With the pictures removed, write out the data below exactly.

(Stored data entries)
○ ○ ○
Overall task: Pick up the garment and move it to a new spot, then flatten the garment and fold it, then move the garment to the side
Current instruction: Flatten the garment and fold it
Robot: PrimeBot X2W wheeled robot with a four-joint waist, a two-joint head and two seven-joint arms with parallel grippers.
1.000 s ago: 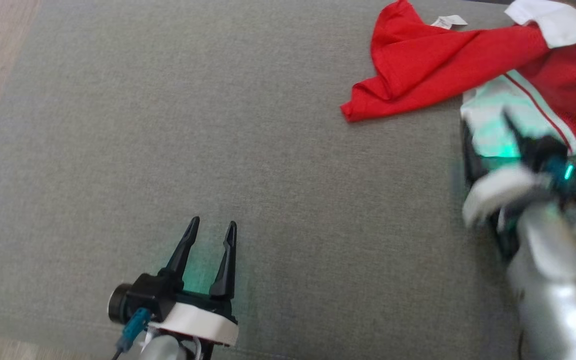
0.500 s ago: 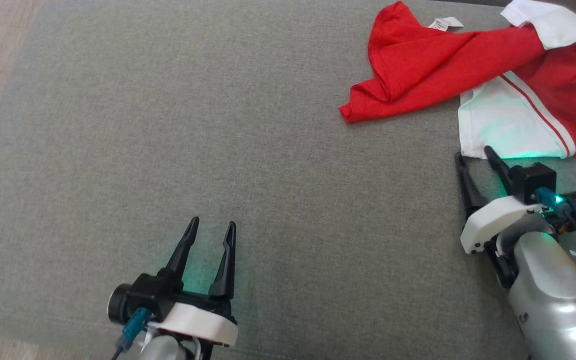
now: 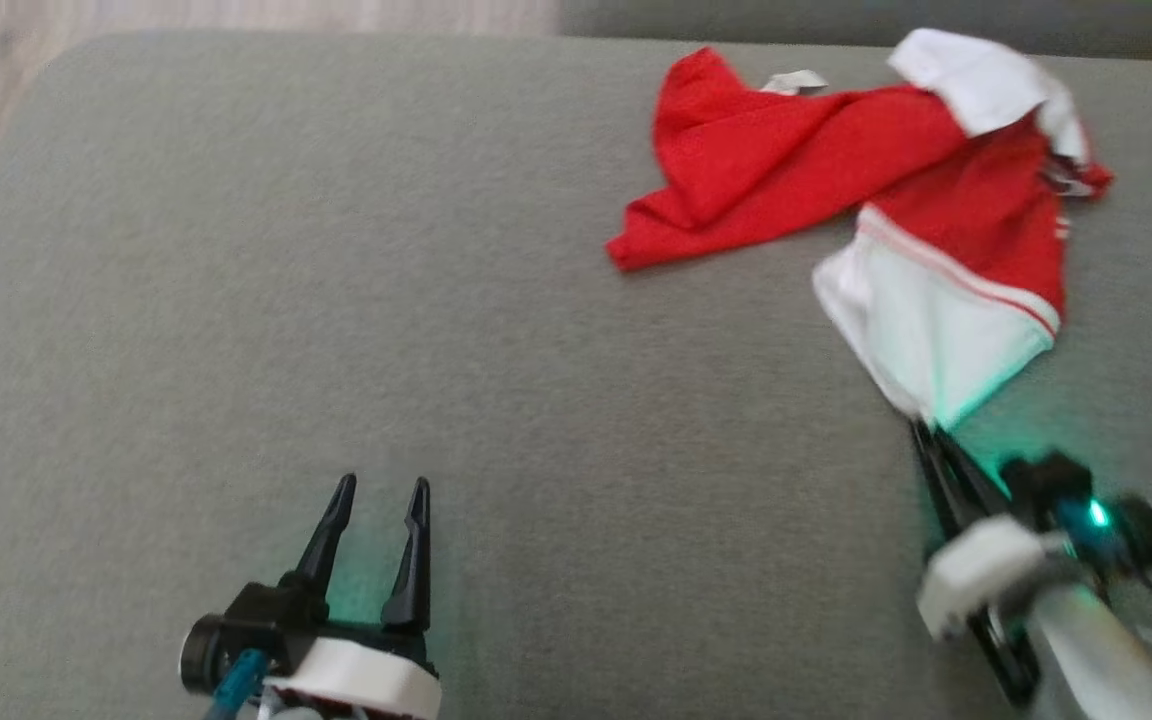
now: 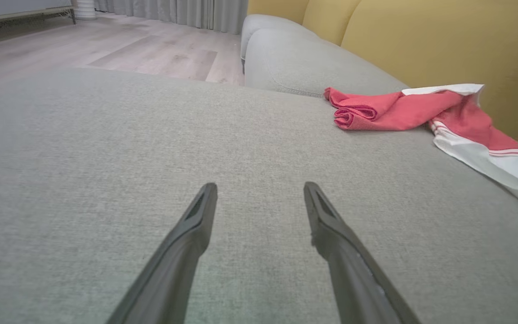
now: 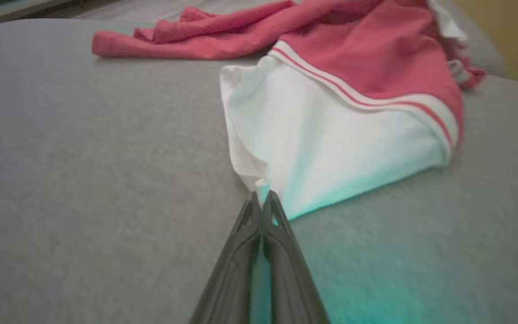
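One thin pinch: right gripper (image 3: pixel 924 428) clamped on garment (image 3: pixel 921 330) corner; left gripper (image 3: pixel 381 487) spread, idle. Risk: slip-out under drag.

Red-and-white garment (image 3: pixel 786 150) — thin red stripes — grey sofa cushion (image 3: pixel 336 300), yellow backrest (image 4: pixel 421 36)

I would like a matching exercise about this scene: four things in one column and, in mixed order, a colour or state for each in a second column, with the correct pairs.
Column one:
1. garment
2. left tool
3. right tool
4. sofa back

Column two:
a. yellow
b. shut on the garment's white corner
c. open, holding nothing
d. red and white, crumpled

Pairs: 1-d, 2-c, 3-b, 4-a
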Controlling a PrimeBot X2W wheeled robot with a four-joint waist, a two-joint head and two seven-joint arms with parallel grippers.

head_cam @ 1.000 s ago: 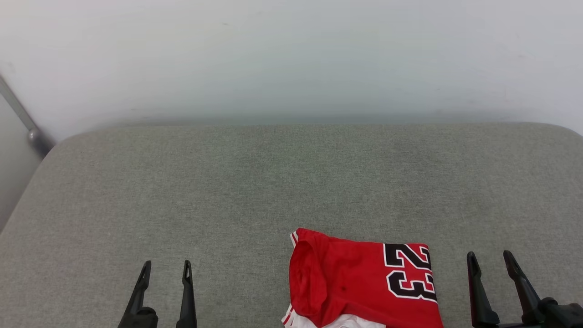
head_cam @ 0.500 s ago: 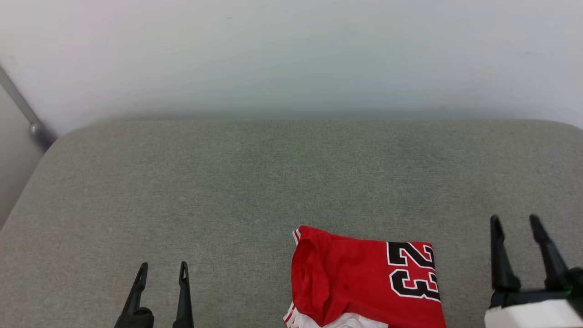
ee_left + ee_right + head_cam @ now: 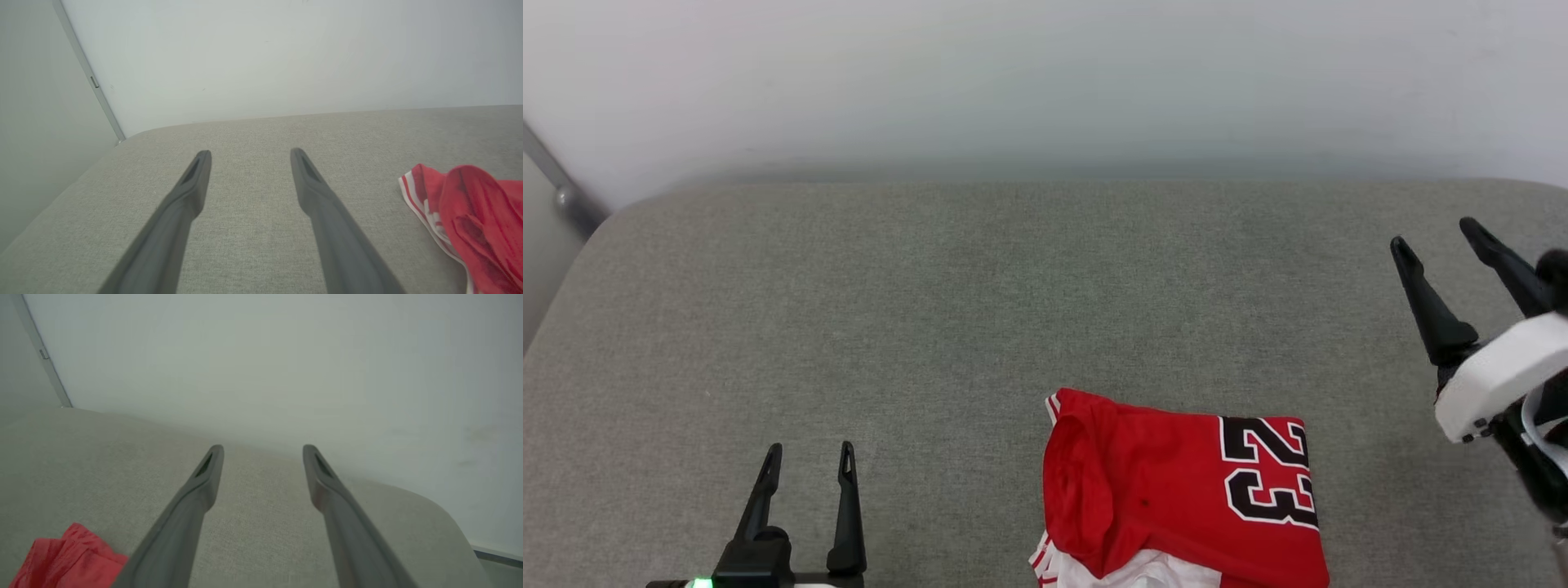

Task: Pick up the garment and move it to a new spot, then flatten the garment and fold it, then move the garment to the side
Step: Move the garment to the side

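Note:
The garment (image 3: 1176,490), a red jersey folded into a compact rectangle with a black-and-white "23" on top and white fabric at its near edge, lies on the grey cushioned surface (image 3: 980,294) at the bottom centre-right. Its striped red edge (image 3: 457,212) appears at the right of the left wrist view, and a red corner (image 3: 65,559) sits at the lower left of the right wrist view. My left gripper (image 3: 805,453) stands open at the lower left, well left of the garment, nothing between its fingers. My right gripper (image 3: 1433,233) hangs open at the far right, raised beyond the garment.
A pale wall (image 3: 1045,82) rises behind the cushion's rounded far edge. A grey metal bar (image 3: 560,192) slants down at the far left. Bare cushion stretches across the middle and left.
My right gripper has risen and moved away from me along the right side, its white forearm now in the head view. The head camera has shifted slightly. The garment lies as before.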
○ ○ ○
_Answer box:_
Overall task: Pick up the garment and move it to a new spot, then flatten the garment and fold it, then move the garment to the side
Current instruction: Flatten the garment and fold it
Robot: PrimeBot X2W wheeled robot with a four-joint waist, a two-joint head and two seven-joint arms with parallel grippers.
1.000 s ago: 
0.500 s ago: 
now: 
now: 
now: 
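One thin pinch: right gripper (image 3: pixel 924 428) clamped on garment (image 3: pixel 921 330) corner; left gripper (image 3: pixel 381 487) spread, idle. Risk: slip-out under drag.

Red-and-white garment (image 3: pixel 786 150) — thin red stripes — grey sofa cushion (image 3: pixel 336 300), yellow backrest (image 4: pixel 421 36)

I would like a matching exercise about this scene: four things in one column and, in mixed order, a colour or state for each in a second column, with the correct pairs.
Column one:
1. garment
2. left tool
3. right tool
4. sofa back

Column two:
a. yellow
b. shut on the garment's white corner
c. open, holding nothing
d. red and white, crumpled

Pairs: 1-d, 2-c, 3-b, 4-a
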Controlling a PrimeBot X2W wheeled robot with a four-joint waist, a two-joint head and two seven-joint arms with parallel grippers.

head_cam @ 1.000 s ago: 
head_cam @ 0.500 s ago: 
ee_left + ee_right + head_cam @ now: 

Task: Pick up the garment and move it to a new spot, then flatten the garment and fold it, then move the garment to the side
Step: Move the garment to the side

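Note:
The garment (image 3: 1176,490), a red jersey folded into a compact rectangle with a black-and-white "23" on top and white fabric at its near edge, lies on the grey cushioned surface (image 3: 980,294) at the bottom centre-right. Its striped red edge (image 3: 457,212) appears at the right of the left wrist view, and a red corner (image 3: 65,559) sits at the lower left of the right wrist view. My left gripper (image 3: 805,453) stands open at the lower left, well left of the garment, nothing between its fingers. My right gripper (image 3: 1433,233) hangs open at the far right, raised beyond the garment.
A pale wall (image 3: 1045,82) rises behind the cushion's rounded far edge. A grey metal bar (image 3: 560,192) slants down at the far left. Bare cushion stretches across the middle and left.
My right gripper has risen and moved away from me along the right side, its white forearm now in the head view. The head camera has shifted slightly. The garment lies as before.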

That concludes the answer to the exercise.